Distributed Computing Reference#

This reference documents NeMo Curator’s distributed computing functionality, which uses Dask to process large datasets across multiple machines.

API Reference#

get_client()#

from nemo_curator.utils.distributed_utils import get_client

client = get_client(
    cluster_type="cpu",
    scheduler_address=None,
    scheduler_file=None,
    n_workers=os.cpu_count(),
    threads_per_worker=1,
    nvlink_only=False,
    protocol="tcp",
    rmm_pool_size="1024M",
    enable_spilling=True,
    set_torch_to_use_rmm=False,
    rmm_async=True,
    rmm_maximum_pool_size=None,
    rmm_managed_memory=False,
    rmm_release_threshold=None,
    **cluster_kwargs
)

Initializes or connects to a Dask cluster.

Parameters:

  • cluster_type: Either “cpu” or “gpu”. Sets up local cluster type if scheduler_address and scheduler_file are None.

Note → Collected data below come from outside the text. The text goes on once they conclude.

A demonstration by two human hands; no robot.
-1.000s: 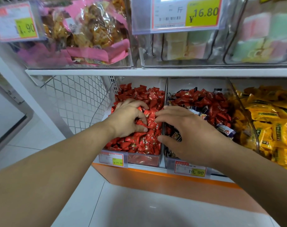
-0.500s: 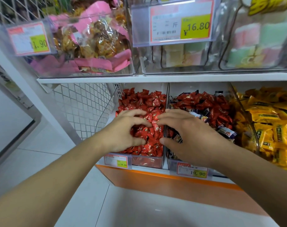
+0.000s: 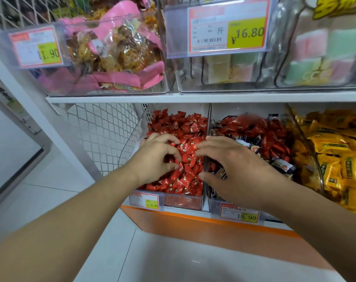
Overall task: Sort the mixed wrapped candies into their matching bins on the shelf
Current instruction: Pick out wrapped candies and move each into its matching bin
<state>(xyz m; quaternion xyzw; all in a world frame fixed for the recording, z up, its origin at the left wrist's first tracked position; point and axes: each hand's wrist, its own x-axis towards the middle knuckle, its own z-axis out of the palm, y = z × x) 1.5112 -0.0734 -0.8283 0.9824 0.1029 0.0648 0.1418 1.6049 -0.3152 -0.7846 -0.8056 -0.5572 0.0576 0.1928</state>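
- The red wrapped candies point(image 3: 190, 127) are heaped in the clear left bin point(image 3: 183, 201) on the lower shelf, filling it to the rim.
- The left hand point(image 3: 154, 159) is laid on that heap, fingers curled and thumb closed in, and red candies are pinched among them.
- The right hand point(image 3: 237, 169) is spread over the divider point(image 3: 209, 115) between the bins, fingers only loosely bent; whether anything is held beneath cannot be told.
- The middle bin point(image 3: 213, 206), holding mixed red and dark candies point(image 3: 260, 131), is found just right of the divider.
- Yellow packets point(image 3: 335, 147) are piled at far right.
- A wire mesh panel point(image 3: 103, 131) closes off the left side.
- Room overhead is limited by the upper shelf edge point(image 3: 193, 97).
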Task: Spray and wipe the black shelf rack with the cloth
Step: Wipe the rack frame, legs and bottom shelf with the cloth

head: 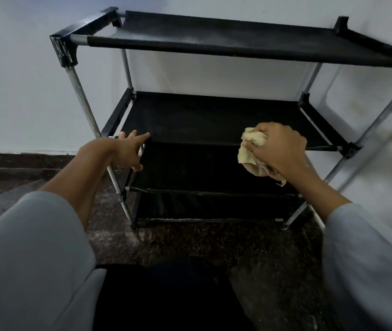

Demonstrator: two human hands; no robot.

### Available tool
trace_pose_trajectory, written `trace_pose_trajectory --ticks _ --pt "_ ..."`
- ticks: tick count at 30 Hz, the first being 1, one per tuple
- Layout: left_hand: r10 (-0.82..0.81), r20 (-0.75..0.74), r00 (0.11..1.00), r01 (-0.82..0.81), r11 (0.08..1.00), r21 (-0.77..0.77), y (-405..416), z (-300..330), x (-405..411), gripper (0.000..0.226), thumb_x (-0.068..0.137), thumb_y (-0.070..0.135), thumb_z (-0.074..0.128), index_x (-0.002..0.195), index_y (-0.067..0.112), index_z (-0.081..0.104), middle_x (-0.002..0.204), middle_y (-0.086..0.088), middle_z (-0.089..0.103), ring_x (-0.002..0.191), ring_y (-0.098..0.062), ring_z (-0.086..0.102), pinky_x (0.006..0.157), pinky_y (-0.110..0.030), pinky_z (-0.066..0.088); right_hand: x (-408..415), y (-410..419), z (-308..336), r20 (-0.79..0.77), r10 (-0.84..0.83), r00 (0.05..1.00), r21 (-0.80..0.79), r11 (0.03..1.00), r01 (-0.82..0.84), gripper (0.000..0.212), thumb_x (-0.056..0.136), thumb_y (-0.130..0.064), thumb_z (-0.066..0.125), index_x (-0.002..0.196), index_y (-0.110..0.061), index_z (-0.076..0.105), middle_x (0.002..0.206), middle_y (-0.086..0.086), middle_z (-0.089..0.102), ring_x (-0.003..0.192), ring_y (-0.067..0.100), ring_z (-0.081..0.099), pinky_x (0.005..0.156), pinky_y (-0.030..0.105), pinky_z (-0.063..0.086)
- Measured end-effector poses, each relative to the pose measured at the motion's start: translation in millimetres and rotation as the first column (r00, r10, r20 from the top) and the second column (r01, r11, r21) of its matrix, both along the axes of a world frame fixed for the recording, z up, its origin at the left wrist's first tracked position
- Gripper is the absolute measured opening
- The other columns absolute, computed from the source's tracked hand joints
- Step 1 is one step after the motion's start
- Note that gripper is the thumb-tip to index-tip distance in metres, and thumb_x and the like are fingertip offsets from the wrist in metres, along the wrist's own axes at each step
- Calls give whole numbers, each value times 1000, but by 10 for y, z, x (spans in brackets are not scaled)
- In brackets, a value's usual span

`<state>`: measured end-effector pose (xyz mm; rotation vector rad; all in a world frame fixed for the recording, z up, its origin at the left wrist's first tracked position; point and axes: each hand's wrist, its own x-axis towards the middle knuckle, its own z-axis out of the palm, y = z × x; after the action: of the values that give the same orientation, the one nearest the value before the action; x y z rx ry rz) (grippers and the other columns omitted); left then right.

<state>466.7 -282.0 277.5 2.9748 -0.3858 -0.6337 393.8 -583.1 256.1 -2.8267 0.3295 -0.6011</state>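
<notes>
The black shelf rack (214,120) stands against the wall, and all positions here are given relative to it. The left hand (125,151) rests on the front left corner of its second tier with fingers straight and slightly spread, apparently to steady the light frame, while the right hand (277,149) holds the bunched yellow cloth (250,151) in curled fingers at that tier's front right edge, probably for wiping. No brand, label or writing is legible.

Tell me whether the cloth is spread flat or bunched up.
Bunched up. The yellow cloth is crumpled into a wad in the right hand, whose fingers curl round it at the second shelf's front edge.
</notes>
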Motion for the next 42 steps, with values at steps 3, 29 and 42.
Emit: trace_pose_trajectory --ticks 3,29,42 --pt "-17 -7 1000 18 999 40 -12 52 12 90 90 6 57 151 27 -5 159 -8 -9 146 -30 -6 117 -44 13 53 130 -96 82 2 997 -67 998 3 29 80 -52 67 98 -30 69 97 -2 66 89 24 63 65 28 33" --pt "120 94 988 -144 939 313 -89 -211 230 94 86 30 54 144 43 -19 158 1 -15 144 -36 13 112 -57 22 -182 -742 -153 94 13 995 -45 999 -9 25 79 -52 67 93 -31 69 93 -8 64 85 20 63 67 28 42" --pt "-39 197 980 -15 964 265 -171 -76 -36 84 90 30 58 151 29 0 160 -3 1 145 -29 13 114 -55 16 -61 -141 131 -33 -104 994 -97 990 100 27 82 -46 67 102 -29 69 97 4 69 97 32 64 71 32 37"
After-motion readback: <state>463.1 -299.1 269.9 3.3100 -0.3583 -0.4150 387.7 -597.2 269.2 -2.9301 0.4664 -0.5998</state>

  • scheduler_address: Address of existing Dask cluster to connect to (e.g., ‘127.0.0.1:8786’).

  • scheduler_file: Path to a file with scheduler information.

  • n_workers: (CPU clusters only) Number of workers to start. Defaults to os.cpu_count().

  • threads_per_worker: (CPU clusters only) Number of threads per worker. Defaults to 1.

  • nvlink_only: (GPU clusters only) Whether to use NVLink for communication.

  • protocol: (GPU clusters only) Protocol for communication, “tcp” or “ucx”.

  • rmm_pool_size: (GPU clusters only) RAPIDS Memory Manager pool size per worker.

  • enable_spilling: (GPU clusters only) Whether to enable automatic memory spilling.

  • set_torch_to_use_rmm: (GPU clusters only) Whether to use RMM for PyTorch allocations.

  • rmm_async: (GPU clusters only) Whether to use RMM’s asynchronous allocator.

  • rmm_maximum_pool_size: (GPU clusters only) Maximum pool size for RMM.

  • rmm_managed_memory: (GPU clusters only) Whether to use CUDA managed memory.

  • rmm_release_threshold: (GPU clusters only) Threshold for releasing memory from the pool.

  • cluster_kwargs: Additional keyword arguments for LocalCluster or LocalCUDACluster.

Returns:

A Dask client object connected to the specified cluster.

Client Setup Examples#

Local CPU Cluster#

# 8 CPU workers
client = get_client(
    cluster_type="cpu",
    n_workers=8,
    threads_per_worker=1
)

Local GPU Cluster#

# One worker per GPU
client = get_client(
    cluster_type="gpu",
    rmm_pool_size="4GB",
    enable_spilling=True
)

Connect to Existing Cluster#

# Connect to scheduler
client = get_client(
    scheduler_address="tcp://scheduler-address:8786"
)

# Using scheduler file
client = get_client(
    scheduler_file="/path/to/scheduler.json"
)

Partition Control#

Control how data is partitioned across workers:

from nemo_curator.datasets import DocumentDataset

# Adjust partition size based on cluster resources
dataset = DocumentDataset.read_json(
    files,
    blocksize="1GB",  # Size per partition
    files_per_partition=100  # Files per partition
)

Resource Management#

Monitor and manage cluster resources:

# Access dashboard
print(client.dashboard_link)

# Get worker memory information
worker_memory = client.get_worker_logs()

# Restart workers if needed
client.restart()